NCRVE Home | Site Search | Product Search

<< >> Up Title Contents NCRVE Home

APPENDIX A-5
THE RANGE OF ASSESSMENT STRATEGIES
Brian Stecher, RAND


During the past few years, concerns about the U.S. economy have prompted heated debates about vocational education and employment training programs. Experts have called for a variety of reforms as a result: changes in curriculum content, in teaching methods, and in methods of assessment. Reports on the inadequate skills of high school graduates, the rapidly changing demands of many employers, and the declining competitiveness of U.S. firms in the international marketplace have also stimulated a variety of proposals to change the organization and structure of employment preparation programs. Despite different approaches to reform, all sides seem to agree on the need for valid, reliable, and affordable methods for assessing students' skills.

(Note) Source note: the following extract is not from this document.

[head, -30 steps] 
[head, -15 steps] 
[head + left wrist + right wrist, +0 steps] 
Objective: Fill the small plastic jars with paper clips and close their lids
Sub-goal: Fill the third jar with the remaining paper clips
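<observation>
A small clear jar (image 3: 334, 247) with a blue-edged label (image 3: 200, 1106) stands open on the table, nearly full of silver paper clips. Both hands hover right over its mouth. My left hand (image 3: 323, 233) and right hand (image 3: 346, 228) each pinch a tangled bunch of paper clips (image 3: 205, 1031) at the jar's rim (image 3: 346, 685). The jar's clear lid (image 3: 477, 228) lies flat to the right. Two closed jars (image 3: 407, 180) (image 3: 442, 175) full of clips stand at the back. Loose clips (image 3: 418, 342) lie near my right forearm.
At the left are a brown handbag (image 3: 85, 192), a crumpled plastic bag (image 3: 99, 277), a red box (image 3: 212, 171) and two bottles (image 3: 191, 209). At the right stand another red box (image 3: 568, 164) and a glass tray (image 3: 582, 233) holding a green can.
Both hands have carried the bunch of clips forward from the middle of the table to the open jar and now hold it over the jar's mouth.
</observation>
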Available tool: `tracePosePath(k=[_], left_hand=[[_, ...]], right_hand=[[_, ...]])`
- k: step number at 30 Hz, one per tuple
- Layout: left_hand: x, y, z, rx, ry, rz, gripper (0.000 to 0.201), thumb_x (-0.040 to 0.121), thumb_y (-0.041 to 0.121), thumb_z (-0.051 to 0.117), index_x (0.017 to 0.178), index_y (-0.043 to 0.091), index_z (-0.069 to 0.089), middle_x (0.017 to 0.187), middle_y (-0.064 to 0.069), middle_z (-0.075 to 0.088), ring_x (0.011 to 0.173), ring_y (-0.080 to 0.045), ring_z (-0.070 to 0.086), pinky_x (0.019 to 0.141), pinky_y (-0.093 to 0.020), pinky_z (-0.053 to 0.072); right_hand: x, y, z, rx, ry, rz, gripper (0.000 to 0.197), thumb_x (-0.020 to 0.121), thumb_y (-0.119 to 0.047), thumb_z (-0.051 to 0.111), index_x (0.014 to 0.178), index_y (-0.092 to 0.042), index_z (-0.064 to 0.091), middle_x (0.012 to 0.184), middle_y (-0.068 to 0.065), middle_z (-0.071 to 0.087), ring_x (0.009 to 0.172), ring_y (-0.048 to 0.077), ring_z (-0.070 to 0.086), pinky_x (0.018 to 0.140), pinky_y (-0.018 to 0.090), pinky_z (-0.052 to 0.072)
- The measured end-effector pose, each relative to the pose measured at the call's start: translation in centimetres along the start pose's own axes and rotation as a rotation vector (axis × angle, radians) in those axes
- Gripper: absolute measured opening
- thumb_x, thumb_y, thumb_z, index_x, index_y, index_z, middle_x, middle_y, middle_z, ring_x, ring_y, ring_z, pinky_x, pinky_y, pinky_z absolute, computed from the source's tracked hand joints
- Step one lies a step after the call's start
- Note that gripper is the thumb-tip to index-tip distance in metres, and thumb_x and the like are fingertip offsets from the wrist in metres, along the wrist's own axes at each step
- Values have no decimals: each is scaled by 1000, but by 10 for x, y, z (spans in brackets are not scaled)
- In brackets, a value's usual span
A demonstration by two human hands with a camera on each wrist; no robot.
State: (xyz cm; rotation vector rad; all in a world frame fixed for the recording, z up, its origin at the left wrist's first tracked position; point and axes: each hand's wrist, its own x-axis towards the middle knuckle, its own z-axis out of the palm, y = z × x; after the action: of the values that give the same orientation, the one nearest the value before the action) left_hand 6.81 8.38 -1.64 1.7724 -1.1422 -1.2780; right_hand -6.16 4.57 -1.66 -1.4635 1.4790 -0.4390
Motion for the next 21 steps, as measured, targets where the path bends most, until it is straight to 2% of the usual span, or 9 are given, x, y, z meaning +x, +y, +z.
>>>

This section is designed to help you choose the best assessment method(s) for your particular needs, by moving through the following steps:

Different types of assessment strategies are used for different purposes; your purposes should determine how you measure knowledge and skills.

For example:

One form of assessment is not necessarily better than another in all contexts. Rather, one form might be more appropriate than another, depending on your purpose, the knowledge and skills to be assessed, and quality and feasibility considerations.

The Purposes of the Assessment

Measuring Individual Student Learning

Assessments designed to measure student learning in a course or program often become an integral component of the curriculum. Assessments with this purpose can be administered on-demand: they can be given often and graded quickly, and performance can be assessed cumulatively over longer periods of time.

Many teachers use assessments to measure individual student learning and progress. Some traditional strategies for this purpose include pop quizzes, end-of-chapter exams, and in-class essay exams. Alternative forms include portfolios, oral presentations, and senior projects. Assessments with this purpose can provide a teacher with insight into students' academic and technical progress and, if used over time, an impression of students' cognitive development as well. Assessments designed to measure student learning can also provide teachers with information about which instructional approaches work best, and where changes need to be made or additional attention focused.

Certification of Individual Students

An assessment used to certify student mastery of occupationally oriented material provides an effective means of signaling to employers that a student has a particular set of skills and knowledge. Since students generally seek employment (or a higher-level job) in an occupational area after being certified, employers frequently give input into the design and implementation of the system. In a true employee certification system, employers require certification for hiring and career advancement. In some industries, such as health, students cannot apply for particular jobs without the certification.

Assessments used to certify students may document general abilities or accumulated knowledge (e.g., tests for college admission) or specific ones (e.g., tests for professional licensing). Individuals who pass tests of specific, job-oriented skills often receive a certificate that can be used statewide, or even nationally.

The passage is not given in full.